Every record is to be printed exactly as it appears.

☆ ☆ ☆

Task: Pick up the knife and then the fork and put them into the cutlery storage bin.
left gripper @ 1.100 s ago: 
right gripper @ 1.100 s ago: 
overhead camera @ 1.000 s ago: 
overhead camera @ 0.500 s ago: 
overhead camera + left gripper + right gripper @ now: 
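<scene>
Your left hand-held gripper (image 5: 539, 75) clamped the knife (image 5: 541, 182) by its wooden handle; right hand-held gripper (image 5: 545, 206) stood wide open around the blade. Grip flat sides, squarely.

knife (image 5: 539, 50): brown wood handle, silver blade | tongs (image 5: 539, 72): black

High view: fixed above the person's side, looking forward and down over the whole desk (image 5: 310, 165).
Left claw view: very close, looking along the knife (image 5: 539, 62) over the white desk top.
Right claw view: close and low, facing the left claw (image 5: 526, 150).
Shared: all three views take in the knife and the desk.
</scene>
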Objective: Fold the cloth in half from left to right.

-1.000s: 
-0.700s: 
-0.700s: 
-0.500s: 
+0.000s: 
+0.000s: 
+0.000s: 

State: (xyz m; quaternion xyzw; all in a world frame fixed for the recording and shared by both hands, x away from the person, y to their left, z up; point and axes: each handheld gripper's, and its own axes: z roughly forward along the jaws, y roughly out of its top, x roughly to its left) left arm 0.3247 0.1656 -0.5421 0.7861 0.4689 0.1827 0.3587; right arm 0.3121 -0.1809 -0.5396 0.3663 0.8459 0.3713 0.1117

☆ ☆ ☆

- _EXPECTED ANSWER_:
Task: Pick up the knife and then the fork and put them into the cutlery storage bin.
left gripper @ 1.100 s ago: 
right gripper @ 1.100 s ago: 
overhead camera @ 1.000 s ago: 
overhead camera @ 0.500 s ago: 
overhead camera + left gripper + right gripper @ now: 
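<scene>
Your left hand-held gripper (image 5: 539, 75) clamped the knife (image 5: 541, 182) by its wooden handle; right hand-held gripper (image 5: 545, 206) stood wide open around the blade. Grip flat sides, squarely.

knife (image 5: 539, 50): brown wood handle, silver blade | tongs (image 5: 539, 72): black

High view: fixed above the person's side, looking forward and down over the whole desk (image 5: 310, 165).
Left claw view: very close, looking along the knife (image 5: 539, 62) over the white desk top.
Right claw view: close and low, facing the left claw (image 5: 526, 150).
Shared: all three views take in the knife and the desk.
</scene>
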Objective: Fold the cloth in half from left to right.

-1.000s: 
-0.700s: 
-0.700s: 
-0.500s: 
+0.000s: 
+0.000s: 
+0.000s: 

State: (xyz m; quaternion xyzw; all in a world frame fixed for the recording and shared by both hands, x away from the person, y to their left, z up; point and axes: each handheld gripper's, and its own axes: z roughly forward along the jaws, y roughly out of its top, x roughly to its left) left arm 0.3247 0.1656 -0.5421 0.7861 0.4689 0.1827 0.3587; right arm 0.3121 -0.1809 -0.5396 0.3663 0.8459 0.3713 0.1117

The answer to this exercise is complete.